ACTIVITY:
Across the records that follow, determine how many lines contain "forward" and give only the resulting number.

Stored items
⁂

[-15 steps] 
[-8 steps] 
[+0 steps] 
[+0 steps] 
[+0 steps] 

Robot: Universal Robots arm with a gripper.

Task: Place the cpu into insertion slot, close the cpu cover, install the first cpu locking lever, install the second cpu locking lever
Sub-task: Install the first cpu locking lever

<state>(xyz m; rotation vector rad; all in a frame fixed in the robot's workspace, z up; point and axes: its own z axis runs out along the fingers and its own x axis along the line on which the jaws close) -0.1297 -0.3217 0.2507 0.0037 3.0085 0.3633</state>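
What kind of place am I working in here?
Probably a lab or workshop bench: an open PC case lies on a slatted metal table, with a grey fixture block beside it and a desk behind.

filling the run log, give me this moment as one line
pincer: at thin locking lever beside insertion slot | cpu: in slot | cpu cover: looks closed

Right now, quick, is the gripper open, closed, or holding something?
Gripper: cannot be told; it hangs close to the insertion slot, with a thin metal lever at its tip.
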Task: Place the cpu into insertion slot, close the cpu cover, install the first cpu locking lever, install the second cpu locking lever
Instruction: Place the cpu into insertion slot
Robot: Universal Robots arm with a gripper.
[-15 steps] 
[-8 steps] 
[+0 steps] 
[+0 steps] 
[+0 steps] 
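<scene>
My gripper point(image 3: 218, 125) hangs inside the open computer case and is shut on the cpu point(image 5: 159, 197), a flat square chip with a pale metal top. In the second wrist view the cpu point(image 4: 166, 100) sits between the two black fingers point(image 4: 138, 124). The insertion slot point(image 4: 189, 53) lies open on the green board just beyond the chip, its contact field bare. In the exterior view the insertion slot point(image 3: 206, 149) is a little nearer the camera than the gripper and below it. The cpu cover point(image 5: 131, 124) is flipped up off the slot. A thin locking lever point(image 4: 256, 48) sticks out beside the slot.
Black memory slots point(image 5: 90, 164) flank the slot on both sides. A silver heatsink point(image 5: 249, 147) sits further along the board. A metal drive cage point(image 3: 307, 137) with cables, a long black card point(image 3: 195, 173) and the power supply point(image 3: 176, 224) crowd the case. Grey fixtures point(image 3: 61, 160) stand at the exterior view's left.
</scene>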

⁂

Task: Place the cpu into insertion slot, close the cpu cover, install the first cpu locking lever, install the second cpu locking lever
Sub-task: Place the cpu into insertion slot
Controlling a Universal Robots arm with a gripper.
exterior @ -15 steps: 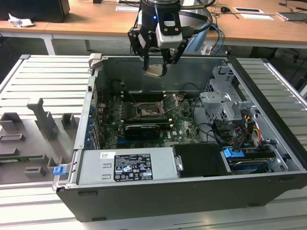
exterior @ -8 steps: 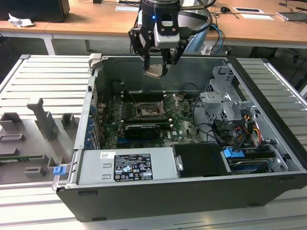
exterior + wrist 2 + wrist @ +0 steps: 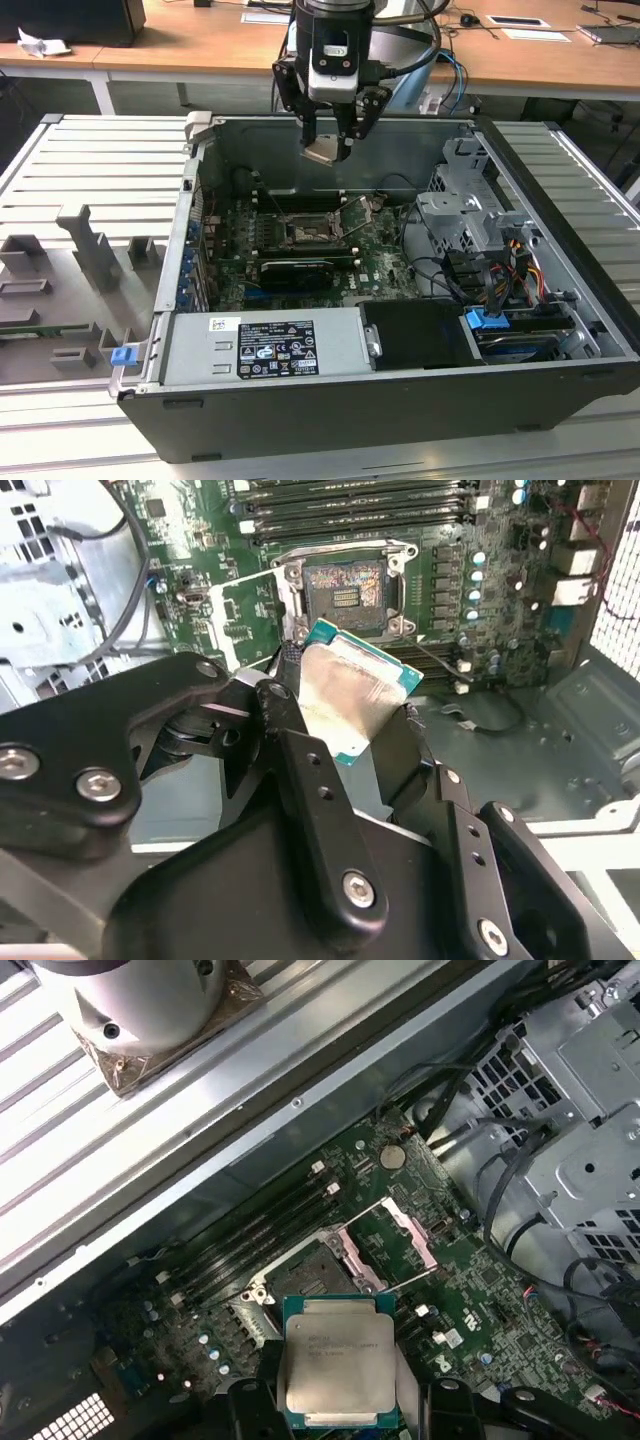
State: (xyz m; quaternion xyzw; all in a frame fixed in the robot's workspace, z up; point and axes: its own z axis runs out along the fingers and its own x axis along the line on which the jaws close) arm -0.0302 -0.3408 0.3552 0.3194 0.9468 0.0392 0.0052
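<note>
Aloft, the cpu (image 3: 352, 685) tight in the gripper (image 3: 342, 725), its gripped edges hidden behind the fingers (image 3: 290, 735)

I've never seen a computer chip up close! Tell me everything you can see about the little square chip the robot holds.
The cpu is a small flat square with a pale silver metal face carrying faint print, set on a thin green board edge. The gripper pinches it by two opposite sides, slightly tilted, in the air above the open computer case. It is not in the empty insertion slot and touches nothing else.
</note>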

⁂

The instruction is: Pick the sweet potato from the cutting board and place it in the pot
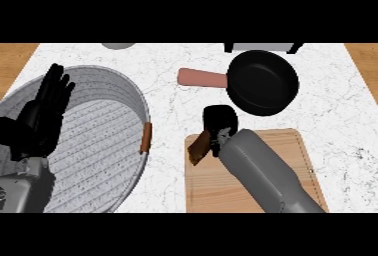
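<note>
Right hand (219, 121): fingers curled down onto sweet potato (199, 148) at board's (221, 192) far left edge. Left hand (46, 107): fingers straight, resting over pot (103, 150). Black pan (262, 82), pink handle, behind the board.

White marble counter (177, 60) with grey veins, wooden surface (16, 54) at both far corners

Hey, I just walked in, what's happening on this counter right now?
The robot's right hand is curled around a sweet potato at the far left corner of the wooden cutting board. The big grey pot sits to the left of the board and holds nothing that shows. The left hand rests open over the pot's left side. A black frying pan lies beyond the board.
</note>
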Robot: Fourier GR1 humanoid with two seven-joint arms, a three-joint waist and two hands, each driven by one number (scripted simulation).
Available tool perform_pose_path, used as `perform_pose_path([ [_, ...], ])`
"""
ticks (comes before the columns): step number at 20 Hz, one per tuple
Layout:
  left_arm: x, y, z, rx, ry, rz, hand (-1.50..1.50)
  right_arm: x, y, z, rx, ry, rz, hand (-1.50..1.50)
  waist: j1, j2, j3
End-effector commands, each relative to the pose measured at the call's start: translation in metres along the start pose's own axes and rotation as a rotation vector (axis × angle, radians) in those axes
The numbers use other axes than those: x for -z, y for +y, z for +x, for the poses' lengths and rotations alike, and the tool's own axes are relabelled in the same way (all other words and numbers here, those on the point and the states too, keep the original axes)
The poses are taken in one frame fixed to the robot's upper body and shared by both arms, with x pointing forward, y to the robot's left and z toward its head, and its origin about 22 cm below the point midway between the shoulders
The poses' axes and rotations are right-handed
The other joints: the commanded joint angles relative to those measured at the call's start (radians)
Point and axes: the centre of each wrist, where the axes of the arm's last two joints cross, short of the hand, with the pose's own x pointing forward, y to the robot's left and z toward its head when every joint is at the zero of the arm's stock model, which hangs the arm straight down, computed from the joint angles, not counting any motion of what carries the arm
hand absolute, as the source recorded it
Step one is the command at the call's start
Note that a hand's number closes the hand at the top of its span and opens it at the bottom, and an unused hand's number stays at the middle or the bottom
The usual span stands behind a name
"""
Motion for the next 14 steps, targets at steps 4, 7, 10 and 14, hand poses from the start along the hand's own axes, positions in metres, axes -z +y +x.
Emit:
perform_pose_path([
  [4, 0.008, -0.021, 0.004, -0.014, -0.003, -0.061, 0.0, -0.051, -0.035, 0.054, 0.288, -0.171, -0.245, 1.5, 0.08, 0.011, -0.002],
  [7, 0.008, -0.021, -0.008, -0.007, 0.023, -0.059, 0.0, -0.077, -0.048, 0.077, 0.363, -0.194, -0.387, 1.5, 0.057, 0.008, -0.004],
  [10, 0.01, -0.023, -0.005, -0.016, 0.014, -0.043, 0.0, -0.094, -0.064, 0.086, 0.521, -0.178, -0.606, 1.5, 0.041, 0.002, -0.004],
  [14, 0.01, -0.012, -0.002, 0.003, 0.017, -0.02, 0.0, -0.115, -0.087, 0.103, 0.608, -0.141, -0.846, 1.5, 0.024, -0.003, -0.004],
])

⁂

PROBLEM SOLUTION:
2